Exercise: Within the entries below, the lines from the one with "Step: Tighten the" through the one with "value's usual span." are to be set down exactly, both ends kept.

Supplied material:
################

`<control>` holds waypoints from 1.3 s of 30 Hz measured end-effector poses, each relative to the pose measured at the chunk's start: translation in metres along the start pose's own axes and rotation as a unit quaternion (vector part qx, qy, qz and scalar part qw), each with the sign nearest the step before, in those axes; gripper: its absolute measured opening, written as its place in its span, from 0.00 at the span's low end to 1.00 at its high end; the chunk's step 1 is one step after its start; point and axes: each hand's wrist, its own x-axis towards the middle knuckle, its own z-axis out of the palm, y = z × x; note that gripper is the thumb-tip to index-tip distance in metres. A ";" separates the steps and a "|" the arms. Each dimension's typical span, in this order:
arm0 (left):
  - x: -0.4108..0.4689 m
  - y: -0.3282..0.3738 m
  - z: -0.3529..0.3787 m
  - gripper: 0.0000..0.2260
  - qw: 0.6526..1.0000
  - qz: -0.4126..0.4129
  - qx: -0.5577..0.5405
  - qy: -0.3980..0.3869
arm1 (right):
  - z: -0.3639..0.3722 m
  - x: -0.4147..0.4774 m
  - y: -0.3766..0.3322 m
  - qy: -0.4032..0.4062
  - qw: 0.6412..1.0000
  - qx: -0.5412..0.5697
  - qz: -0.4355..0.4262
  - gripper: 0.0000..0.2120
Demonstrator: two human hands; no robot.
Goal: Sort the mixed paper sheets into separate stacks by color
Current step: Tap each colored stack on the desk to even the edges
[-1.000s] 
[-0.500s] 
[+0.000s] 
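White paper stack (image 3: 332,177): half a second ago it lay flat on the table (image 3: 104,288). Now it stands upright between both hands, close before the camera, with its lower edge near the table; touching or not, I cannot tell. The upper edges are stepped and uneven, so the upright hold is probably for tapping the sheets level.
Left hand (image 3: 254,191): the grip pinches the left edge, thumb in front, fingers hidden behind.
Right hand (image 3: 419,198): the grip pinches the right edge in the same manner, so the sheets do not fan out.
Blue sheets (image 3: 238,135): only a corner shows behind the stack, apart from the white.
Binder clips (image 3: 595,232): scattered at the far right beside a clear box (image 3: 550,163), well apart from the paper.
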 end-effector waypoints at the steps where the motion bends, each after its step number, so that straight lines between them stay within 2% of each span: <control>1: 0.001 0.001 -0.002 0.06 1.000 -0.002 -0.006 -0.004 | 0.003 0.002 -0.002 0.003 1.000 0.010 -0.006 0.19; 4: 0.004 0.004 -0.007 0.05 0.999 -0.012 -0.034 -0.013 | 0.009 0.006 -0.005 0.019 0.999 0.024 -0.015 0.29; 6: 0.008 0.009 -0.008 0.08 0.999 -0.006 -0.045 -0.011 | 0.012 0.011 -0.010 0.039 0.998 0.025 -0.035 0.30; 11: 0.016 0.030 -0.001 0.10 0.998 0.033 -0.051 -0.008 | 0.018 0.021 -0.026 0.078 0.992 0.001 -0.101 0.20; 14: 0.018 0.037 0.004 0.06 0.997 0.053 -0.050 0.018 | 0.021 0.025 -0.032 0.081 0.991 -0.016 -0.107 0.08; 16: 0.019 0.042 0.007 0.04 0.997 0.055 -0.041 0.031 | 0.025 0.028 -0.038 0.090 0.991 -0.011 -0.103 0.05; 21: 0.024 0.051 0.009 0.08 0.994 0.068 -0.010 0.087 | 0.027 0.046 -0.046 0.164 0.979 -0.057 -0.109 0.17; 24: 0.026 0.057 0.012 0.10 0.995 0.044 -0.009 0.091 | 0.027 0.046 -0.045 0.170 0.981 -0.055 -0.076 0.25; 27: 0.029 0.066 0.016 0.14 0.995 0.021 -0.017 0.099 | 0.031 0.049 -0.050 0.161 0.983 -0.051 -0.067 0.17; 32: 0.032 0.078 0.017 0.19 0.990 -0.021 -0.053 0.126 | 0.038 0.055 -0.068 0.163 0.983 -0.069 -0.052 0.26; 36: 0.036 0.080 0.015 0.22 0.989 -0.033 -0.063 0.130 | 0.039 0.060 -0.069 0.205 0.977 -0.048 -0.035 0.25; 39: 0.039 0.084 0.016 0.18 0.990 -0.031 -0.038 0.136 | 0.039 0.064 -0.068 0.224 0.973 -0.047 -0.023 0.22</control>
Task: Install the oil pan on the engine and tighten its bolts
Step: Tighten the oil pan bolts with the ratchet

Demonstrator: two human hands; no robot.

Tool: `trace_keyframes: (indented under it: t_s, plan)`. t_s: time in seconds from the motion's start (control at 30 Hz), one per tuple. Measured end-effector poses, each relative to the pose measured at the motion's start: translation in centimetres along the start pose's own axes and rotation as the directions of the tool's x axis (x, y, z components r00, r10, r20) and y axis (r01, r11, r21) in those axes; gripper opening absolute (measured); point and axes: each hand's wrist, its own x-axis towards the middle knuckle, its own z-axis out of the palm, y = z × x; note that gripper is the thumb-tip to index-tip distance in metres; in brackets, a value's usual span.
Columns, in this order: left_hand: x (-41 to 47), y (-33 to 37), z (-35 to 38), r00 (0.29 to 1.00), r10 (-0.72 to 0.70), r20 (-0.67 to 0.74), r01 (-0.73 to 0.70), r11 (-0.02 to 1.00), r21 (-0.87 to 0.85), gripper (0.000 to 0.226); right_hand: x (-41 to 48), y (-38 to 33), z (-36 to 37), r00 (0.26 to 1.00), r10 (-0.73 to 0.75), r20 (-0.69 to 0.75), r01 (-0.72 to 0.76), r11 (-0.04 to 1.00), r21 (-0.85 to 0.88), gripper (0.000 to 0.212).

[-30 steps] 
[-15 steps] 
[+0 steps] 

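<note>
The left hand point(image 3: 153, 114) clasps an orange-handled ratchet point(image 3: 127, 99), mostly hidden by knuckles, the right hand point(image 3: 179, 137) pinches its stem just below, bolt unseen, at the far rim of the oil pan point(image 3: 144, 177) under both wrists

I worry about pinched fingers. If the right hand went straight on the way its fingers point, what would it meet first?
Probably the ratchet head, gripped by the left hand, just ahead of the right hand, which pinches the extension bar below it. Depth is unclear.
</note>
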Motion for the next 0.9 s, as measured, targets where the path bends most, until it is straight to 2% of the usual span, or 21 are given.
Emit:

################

Response below:
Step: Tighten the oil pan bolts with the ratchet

Demonstrator: two human hands; no robot.

Tool: `trace_keyframes: (indented under it: t_s, plan)`. t_s: time in seconds from the motion's start (control at 30 Hz), one per tuple. Measured end-effector poses, each relative to the pose measured at the motion's start: translation in centimetres along the start pose's own axes and rotation as the directions of the tool's x axis (x, y, z components r00, r10, r20) and y axis (r01, r11, r21) in those axes; gripper opening absolute (measured); point and axes: each hand's wrist, its own x-axis towards the middle knuckle, its own z-axis out of the palm, y = z × x; note that gripper is the thumb-tip to index-tip distance in metres; in brackets, a value's usual span.

That completes the answer.